Cheeseboat has a commendable selection of Georgian booze, and a lot of wines can be had by the glass. The Ojaleshi by Maranuli, a semi-sweet red, and the Satrapezo Saperavi Qvevri by Telavi Wine Cellar, a red wine aged in an amphora, are both typical and pleasant enough. There’s also chacha, the super-strong pomace brandy that invariably reminds me of the denatured alcohol my parents used to keep under the kitchen sink. The menu lists no less than three kinds, but don’t get too excited, for you’ll soon find out that the bar only carries one, an Rkatsiteli chacha. And cocktails!

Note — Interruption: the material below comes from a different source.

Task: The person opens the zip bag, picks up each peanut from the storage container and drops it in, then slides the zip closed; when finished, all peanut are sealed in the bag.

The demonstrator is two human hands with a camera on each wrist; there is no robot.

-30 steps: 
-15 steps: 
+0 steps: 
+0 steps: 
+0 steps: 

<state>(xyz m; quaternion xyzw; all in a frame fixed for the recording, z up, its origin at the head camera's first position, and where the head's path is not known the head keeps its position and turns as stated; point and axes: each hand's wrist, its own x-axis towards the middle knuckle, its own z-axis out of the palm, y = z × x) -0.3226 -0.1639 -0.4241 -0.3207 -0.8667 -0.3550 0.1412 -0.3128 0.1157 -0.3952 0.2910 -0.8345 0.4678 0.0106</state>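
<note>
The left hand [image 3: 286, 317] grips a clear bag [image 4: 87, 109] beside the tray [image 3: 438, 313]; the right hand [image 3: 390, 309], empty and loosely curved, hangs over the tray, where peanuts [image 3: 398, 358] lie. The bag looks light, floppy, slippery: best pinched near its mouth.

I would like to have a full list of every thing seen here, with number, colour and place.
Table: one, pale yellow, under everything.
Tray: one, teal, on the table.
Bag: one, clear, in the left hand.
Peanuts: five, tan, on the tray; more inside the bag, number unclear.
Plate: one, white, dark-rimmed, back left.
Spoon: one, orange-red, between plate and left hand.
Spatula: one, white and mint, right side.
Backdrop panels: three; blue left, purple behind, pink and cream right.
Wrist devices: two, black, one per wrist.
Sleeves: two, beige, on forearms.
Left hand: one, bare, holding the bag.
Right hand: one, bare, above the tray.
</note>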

The Georgian peach [insert favorite pun involving “Georgia on My Mind”] is made with peach purée, triple sec, Bulleit rye, and sangria, garnished with mint leaves. It tastes fine, though it’s slightly too sweet and lacking in alcohol. Finally, for those who don’t drink alcohol, the kompot is light and refreshing, not too sweet. I’m not completely sure what fruits it’s made of, but I taste strawberry and blueberry.
Something must be said about service: it can be funny, slow, disorganized, and/or unknowledgeable at times. On one occasion, we had 3 waiters serving our table, which made things more confusing than efficient. On another occasion, we first got one app and one main because they were served cold and therefore ready first (good thing we didn’t order desserts) and also had to return several (nonalcoholic) drinks for being blatantly other than what we’d ordered. And on yet another occasion, when asked what dishes did or did not contain cilantro, our waiter did several roundtrips to the kitchen and, after much backpedaling, announced that the head chef had confirmed that every single dish other than the cheese breads contained cilantro (and could therefore not be ordered by the hater in our group). Consider this for a second: that would be THIRTY dishes with cilantro, which obviously isn’t true — just look at the dishes I’ve reviewed here. This was not a hard question. If the staff was annoyed by it and didn’t want to answer, I wonder why they bother running a restaurant at all.
I wholeheartedly recommend going to Cheeseboat to try the various cheese breads and other cheese dishes. I can’t claim I’ve had them all, but several pounds of melted cheese later, I can say that many of them are really excellent, and some are rarely seen in other restaurants. I only regret that I didn’t get to try Cheeseboat’s own creations, such as the lobster, prosciutto, or meatball variations. The dishes that don’t contain cheese, on the other hand, can be hit or miss. Some of them would be easy to improve: remove the dolma (stuffed cabbage) from the menu and burn the recipe after dousing in holy water; buy real lavash; throw that Thousand Island crap in the trash; cook real rice from scratch; don’t overcook the kebabs; reprint a menu that matches what’s on the plates… That would add an extra point or two to my rating right there! As it stands, Cheeseboat lands the same rating as Oda House and Old Tbilisi Garden.
Picks: cheeseboat, achma, satsivi
Avoid: dolma, adjika sauce, comparing the menu with what’s on your plate, brunch
That achma looks like what I’ve had made by Mingrelians from Abkhazia…and that stuff is delicious!